Wednesday, 18 September 2019

senate joint resolution 1

After it was revealed that less than a one percent margin in the popular ballot in the US 1968 presidential election had netted Richard Nixon a domineering fifty-six percent of the electors in the Electoral College (populists George Wallace and retired General Curtis LeMay of the American Independence Party also ran), Congress came for the first and closest time in history to abolishing the institution during debates held in the chamber on this day in 1969, bi-partisan support three hundred thirty-nine in favour with seventy against.
The bill to rescind the institution through constitutional amendment, sponsored in response to public concern by Brooklyn representative Emanuel Celler (*1888 – †1981, serving in Congress just two months shy of fifty years), received endorsement by Nixon and was championed in the Senate by Birch Bayh (*1928 – †2019, whose successful bid for senator in 1962 was larger attributed to the catchy campaign jingle ‘Hey, look him over,/He’s your kind of guy./His first name is Birch,/His last name is Bayh.’).

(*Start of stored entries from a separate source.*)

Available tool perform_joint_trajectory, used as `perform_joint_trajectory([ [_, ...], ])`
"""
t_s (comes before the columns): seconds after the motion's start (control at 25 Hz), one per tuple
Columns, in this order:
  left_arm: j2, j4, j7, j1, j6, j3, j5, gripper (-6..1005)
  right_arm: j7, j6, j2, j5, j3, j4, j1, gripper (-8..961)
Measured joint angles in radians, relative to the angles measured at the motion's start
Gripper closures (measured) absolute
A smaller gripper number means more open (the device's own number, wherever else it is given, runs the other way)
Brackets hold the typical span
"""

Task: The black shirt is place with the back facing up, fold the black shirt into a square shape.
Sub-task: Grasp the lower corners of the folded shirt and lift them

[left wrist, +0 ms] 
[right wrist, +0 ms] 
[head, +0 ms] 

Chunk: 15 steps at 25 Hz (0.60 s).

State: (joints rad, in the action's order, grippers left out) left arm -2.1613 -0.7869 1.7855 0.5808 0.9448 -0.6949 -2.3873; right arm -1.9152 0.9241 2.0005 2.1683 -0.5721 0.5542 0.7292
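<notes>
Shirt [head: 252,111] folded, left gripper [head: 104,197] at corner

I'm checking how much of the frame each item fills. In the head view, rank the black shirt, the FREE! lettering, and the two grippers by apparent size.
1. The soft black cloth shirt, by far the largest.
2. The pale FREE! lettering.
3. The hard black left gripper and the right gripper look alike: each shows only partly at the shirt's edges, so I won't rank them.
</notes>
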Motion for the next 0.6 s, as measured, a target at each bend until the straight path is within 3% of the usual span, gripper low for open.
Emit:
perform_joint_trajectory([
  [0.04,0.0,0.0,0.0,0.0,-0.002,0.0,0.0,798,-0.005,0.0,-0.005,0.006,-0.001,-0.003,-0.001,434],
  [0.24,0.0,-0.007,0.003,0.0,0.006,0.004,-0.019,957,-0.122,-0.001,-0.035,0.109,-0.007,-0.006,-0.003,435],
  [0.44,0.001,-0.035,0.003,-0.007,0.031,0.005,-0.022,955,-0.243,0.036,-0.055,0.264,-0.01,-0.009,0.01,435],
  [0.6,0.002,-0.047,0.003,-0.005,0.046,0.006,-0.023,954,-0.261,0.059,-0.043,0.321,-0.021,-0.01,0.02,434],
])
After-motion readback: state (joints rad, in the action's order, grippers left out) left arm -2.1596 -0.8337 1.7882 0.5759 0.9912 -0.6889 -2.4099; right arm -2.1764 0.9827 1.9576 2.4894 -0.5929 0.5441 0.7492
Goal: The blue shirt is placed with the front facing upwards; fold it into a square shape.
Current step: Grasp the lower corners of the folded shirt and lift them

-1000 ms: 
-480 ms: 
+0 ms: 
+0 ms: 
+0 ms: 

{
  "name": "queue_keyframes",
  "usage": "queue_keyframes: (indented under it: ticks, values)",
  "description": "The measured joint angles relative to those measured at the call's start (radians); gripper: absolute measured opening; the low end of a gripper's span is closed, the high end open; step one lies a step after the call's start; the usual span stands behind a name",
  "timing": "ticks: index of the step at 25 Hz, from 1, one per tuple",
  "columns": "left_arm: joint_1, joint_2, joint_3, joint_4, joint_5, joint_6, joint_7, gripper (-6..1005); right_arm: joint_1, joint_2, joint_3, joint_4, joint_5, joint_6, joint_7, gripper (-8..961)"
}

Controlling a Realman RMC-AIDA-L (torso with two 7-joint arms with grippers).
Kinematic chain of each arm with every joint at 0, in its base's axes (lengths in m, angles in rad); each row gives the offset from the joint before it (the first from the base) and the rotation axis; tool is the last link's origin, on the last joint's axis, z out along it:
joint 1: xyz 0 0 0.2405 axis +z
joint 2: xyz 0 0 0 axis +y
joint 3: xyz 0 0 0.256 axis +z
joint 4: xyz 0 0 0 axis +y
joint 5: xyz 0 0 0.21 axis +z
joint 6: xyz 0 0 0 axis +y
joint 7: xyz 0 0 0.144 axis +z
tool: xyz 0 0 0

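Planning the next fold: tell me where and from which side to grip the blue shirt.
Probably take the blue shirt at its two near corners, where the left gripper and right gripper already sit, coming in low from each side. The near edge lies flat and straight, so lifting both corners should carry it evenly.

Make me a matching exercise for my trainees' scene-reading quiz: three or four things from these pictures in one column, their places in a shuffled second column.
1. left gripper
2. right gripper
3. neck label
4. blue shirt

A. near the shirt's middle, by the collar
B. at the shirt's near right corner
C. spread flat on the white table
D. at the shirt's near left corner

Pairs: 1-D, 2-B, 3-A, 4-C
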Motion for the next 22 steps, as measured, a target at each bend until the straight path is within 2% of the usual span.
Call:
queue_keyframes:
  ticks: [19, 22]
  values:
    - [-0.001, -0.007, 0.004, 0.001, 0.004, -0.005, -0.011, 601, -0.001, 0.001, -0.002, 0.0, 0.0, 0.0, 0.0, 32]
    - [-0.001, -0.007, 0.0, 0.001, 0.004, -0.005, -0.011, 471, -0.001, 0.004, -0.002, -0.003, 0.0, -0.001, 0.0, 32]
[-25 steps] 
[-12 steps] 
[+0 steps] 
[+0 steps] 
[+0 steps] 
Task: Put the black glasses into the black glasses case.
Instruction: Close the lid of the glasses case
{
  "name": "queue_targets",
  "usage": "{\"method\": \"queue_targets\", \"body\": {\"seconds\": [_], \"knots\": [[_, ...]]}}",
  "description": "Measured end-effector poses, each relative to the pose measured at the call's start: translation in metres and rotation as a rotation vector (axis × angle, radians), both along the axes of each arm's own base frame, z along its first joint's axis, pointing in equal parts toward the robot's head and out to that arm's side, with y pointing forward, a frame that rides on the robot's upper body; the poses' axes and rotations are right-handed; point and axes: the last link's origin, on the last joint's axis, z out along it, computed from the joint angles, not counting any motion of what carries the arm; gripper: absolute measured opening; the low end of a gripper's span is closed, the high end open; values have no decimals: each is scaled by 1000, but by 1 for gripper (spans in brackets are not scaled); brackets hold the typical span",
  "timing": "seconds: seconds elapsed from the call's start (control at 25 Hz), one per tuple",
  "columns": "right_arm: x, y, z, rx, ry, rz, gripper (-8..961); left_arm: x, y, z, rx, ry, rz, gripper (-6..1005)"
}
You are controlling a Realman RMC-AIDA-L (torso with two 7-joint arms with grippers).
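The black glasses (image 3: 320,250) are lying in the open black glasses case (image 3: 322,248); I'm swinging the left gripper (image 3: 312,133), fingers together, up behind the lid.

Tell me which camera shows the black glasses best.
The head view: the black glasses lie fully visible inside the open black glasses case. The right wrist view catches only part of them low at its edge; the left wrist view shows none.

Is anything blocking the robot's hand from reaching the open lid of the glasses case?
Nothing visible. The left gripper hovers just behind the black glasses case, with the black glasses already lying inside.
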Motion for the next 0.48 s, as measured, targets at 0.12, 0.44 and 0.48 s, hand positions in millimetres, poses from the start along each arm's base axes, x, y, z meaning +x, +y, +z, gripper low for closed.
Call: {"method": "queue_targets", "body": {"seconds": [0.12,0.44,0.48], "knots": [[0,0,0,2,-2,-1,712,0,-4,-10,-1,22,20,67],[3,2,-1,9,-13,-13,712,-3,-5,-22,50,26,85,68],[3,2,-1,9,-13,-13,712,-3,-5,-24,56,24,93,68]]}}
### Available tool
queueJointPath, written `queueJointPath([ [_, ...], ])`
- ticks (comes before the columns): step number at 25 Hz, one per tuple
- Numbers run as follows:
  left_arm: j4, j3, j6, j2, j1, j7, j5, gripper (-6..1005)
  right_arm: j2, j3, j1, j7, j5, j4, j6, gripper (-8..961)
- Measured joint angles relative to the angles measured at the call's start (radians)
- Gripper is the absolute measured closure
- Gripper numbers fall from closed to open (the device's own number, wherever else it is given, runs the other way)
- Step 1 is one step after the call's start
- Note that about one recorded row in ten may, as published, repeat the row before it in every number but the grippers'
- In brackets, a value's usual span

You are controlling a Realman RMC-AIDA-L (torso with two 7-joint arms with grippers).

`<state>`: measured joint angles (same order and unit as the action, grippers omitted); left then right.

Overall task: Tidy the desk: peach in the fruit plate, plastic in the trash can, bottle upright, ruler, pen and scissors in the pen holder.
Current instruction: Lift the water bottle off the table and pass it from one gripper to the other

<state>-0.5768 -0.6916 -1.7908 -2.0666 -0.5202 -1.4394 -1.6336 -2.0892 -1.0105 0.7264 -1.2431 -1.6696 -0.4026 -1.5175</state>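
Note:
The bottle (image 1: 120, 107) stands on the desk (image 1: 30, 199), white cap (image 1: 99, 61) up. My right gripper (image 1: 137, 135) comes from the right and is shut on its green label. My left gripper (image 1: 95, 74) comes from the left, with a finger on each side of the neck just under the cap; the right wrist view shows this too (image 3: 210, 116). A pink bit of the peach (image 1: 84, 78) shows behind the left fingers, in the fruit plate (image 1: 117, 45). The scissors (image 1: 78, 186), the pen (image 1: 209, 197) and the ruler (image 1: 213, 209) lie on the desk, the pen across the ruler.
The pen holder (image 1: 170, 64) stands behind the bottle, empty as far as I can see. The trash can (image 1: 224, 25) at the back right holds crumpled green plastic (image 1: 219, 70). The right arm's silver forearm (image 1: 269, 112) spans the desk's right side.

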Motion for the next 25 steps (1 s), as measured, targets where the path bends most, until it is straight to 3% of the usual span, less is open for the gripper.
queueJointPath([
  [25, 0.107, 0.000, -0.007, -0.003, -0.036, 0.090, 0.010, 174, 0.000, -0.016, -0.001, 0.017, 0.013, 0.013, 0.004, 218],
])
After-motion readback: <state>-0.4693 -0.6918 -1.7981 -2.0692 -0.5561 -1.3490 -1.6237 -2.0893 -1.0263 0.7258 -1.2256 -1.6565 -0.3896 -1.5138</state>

The motion, debated in the senatorial chamber the next September, on the eighth, however encountered opposition from smaller states, fearful that they would face political marginalisation without the outsized power of their electors (see also) and progress was stymied with filibustering. Though Nixon did not publicly withdraw his support, he also refused to try to persuade any fellow Republican to alter their stance, causing the attempt to fall short of the required threshold.